● **ACTION ITEM**:
Your answer should be the exact lines of the data below from the one containing "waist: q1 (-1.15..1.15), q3" through the one containing "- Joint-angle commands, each"; please include nothing else.

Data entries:
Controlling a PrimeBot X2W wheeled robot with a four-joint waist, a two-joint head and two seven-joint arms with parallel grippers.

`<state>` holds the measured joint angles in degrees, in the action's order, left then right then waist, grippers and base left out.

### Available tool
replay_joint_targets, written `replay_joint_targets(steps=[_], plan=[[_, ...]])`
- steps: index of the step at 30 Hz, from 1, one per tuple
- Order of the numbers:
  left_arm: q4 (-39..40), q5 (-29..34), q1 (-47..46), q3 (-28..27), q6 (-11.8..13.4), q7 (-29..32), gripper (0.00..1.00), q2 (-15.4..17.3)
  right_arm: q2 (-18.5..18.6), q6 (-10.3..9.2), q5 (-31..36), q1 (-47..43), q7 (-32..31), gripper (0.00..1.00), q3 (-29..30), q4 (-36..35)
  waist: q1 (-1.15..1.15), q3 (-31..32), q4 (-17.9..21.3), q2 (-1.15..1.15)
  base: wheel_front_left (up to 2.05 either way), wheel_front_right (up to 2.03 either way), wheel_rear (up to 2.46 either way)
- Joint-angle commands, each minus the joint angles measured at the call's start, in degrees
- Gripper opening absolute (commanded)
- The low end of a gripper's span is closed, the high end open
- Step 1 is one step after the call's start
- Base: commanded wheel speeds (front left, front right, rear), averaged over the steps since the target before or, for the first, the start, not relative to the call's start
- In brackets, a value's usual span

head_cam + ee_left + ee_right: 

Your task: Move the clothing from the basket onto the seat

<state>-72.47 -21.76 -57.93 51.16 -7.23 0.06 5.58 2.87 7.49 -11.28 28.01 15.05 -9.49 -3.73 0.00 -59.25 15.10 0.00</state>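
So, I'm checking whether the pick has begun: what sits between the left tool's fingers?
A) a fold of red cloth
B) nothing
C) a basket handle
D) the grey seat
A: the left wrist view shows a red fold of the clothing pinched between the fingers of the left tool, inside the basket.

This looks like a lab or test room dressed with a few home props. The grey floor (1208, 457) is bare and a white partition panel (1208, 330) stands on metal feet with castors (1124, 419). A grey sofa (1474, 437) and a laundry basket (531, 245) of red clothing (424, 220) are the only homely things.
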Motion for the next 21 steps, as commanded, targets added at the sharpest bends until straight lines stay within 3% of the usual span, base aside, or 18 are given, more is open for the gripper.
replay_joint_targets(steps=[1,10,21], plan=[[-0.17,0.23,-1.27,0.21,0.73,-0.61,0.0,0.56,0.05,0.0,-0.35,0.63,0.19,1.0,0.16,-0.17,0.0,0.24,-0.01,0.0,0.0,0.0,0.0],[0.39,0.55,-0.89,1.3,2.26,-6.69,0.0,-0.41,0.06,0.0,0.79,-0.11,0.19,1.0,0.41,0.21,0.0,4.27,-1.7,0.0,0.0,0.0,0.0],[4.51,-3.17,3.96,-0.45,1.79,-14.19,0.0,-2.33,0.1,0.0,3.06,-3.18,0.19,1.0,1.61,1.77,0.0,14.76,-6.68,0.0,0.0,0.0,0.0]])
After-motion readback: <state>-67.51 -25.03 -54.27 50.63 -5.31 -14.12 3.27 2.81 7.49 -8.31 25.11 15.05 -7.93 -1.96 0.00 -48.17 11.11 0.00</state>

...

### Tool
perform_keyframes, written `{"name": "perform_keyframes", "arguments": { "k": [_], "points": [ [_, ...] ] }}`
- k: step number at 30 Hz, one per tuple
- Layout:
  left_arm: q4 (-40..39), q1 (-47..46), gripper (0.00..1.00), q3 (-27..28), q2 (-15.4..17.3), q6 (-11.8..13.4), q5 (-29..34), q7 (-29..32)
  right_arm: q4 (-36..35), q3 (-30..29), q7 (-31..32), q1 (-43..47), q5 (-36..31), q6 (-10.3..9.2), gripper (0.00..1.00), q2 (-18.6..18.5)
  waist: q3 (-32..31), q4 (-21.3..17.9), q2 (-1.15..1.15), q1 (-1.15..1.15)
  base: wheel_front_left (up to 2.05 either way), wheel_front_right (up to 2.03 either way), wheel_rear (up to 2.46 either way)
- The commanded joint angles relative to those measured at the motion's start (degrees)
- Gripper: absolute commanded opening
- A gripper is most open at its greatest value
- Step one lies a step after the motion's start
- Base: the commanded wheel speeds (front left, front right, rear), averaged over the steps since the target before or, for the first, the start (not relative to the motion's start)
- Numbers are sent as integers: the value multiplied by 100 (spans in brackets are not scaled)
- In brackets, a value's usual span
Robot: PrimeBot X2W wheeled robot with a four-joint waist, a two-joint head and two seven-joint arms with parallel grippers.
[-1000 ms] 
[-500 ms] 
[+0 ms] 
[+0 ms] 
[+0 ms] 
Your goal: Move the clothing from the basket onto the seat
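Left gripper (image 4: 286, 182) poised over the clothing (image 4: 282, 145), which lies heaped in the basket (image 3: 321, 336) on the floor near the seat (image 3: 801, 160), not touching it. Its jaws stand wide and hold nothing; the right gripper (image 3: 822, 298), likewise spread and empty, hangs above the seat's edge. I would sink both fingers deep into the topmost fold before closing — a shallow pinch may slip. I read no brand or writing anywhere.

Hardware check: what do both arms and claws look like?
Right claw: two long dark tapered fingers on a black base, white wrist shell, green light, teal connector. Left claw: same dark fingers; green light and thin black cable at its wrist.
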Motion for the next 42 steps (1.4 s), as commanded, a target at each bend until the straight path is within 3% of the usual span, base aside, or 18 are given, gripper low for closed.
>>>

● **EXERCISE SOLUTION**:
  waist: q1 (-1.15..1.15), q3 (-31..32), q4 (-17.9..21.3), q2 (-1.15..1.15)
  base: wheel_front_left (up to 2.05 either way), wheel_front_right (up to 2.03 either way), wheel_rear (up to 2.46 either way)
- Joint-angle commands, each minus the joint angles measured at the call's start, in degrees

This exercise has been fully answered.